Everett Kelley, national president of the American Federation of Government Employees, has pushed back on ICE’s role to cover for TSA. In a statement Sunday, he said “ICE agents are not trained or certified in aviation security.”
“TSA officers spend months learning to detect explosives, weapons, and threats specifically designed to evade detection at checkpoints — skills that require specialized instruction, hands-on practice, and ongoing recertification. You cannot improvise that. Putting untrained personnel at security checkpoints does not fill a gap. It creates one,” he said.
To be sure, ID checks aren’t always handled by TSA employees.
The Clear membership program has, for years, allowed its members to bypass the standard TSA ID check, instead using the private company’s biometric ID verification system.

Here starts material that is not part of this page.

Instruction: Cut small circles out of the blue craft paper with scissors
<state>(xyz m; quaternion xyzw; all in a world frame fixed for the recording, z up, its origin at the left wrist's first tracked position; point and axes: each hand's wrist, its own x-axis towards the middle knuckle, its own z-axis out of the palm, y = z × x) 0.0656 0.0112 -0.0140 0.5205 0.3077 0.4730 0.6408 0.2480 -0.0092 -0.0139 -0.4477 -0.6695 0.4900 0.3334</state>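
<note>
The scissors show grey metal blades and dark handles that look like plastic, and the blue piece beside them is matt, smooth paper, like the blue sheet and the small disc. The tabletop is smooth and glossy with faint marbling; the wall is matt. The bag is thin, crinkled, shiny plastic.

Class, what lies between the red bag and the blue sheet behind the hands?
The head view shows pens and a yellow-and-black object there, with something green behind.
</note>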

President Donald Trump wrote on Truth Social Wednesday he was proud to see immigration agents in airports “helping people with bags, even picking up and cleaning areas.”
He said ICE is rehabbing the agency’s image after the agency was “unfairly maligned” by Democrats, who have widely criticized the agency after immigration raids in cities led to protests and the deaths of two Americans.

White House press secretary Karoline Leavitt added in a briefing Wednesday the shorter lines many airports are experiencing show that Trump made the right call in sending in the immigration officers.
But lesser lines on Tuesday and Wednesday are also in line with traditionally lower midweek travel volumes.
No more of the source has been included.